● TASK
Below is a listing; print exactly its lines from the one containing "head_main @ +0" down to the one containing "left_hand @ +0", both inclusive, with every picture left out.

● DATA EXCERPTS
--------

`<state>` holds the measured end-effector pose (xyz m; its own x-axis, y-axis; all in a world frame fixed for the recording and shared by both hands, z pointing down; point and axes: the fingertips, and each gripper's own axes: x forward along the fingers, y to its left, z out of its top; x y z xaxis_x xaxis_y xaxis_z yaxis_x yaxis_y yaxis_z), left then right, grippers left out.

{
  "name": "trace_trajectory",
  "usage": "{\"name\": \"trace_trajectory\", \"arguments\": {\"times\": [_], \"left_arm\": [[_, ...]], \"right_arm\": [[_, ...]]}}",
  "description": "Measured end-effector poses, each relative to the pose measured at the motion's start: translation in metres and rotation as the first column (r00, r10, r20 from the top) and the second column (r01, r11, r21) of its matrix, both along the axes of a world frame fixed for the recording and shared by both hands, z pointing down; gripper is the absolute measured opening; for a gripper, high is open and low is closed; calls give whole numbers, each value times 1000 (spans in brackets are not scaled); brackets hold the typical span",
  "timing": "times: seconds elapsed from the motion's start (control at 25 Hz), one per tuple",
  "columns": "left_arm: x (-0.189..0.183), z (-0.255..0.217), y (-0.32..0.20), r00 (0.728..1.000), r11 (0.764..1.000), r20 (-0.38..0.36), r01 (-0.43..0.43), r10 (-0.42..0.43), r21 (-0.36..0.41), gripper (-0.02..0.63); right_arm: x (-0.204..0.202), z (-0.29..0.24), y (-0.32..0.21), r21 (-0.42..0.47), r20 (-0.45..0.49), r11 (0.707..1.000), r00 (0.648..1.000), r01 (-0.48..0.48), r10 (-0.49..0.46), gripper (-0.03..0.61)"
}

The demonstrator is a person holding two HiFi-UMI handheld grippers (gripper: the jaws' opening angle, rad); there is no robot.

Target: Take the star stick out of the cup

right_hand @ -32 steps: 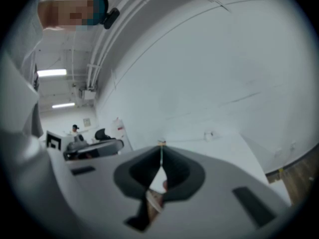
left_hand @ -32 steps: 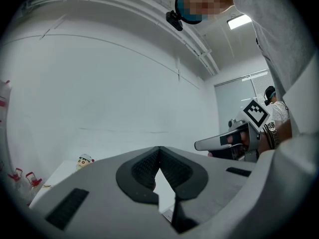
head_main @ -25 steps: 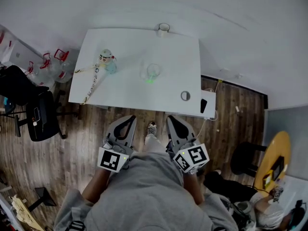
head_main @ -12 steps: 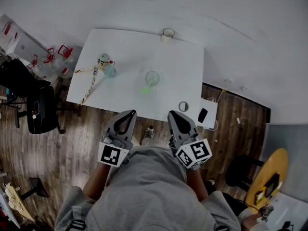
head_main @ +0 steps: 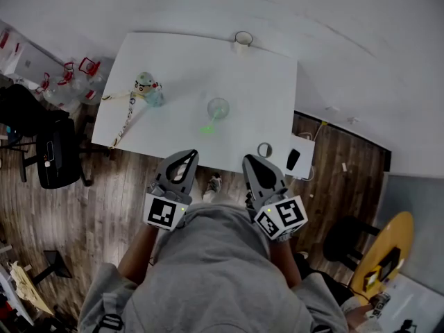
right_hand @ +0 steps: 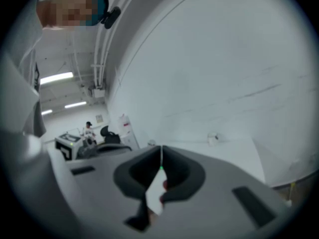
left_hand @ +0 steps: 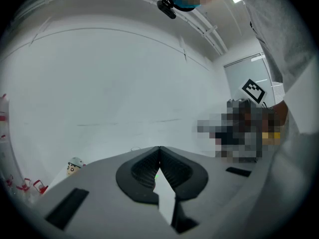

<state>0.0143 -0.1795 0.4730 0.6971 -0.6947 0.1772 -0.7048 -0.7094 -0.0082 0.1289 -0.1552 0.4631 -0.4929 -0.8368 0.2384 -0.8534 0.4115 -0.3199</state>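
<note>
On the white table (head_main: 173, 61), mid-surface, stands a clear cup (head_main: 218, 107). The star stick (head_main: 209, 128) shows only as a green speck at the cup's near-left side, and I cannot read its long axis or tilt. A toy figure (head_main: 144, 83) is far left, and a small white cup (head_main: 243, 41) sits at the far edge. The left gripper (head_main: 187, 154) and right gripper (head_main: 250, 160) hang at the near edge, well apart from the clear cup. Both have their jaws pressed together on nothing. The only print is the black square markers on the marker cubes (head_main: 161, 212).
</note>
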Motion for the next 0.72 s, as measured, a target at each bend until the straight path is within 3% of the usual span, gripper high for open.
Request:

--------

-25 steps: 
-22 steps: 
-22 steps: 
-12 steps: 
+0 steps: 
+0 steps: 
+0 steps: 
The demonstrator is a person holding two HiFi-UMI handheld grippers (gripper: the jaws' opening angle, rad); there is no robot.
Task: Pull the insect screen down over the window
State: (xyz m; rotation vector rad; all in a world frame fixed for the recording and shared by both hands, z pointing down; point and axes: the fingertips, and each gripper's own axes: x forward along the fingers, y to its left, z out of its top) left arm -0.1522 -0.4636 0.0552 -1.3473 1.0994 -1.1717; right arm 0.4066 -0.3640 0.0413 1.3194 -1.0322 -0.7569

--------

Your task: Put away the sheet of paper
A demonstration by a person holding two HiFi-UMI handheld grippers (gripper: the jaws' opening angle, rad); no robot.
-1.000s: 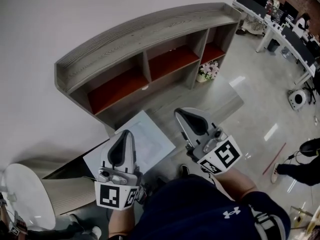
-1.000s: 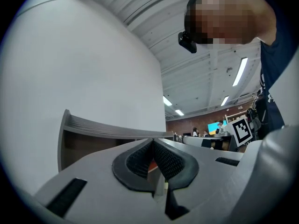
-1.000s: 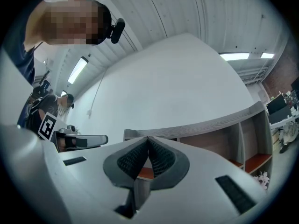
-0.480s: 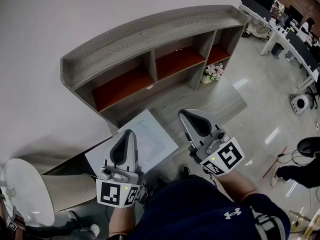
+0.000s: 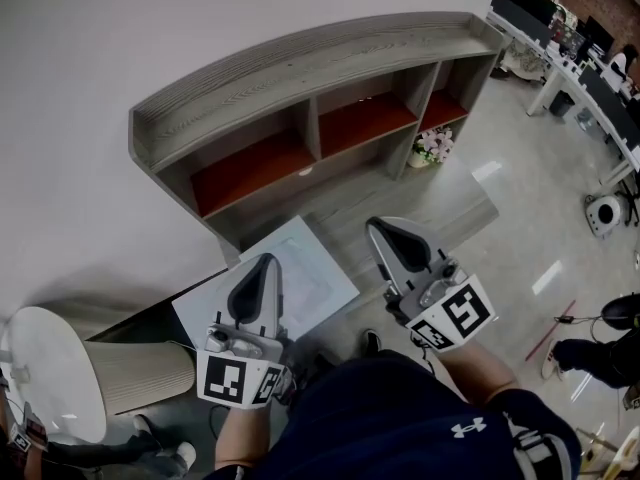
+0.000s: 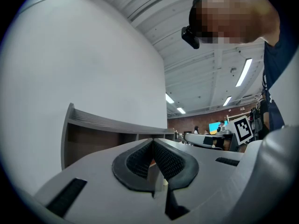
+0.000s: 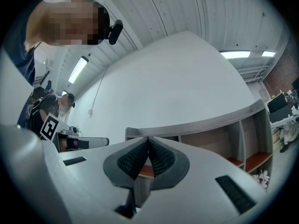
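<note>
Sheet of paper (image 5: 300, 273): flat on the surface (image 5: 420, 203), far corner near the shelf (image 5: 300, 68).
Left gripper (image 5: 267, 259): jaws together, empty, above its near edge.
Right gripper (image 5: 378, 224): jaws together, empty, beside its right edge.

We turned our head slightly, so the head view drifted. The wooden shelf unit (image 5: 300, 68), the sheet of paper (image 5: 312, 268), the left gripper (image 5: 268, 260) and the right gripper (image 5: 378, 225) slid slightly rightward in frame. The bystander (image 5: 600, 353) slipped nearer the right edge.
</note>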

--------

● YOUR RESPONSE
head_main @ +0 steps: 
right_hand @ +0 steps: 
left_hand @ +0 steps: 

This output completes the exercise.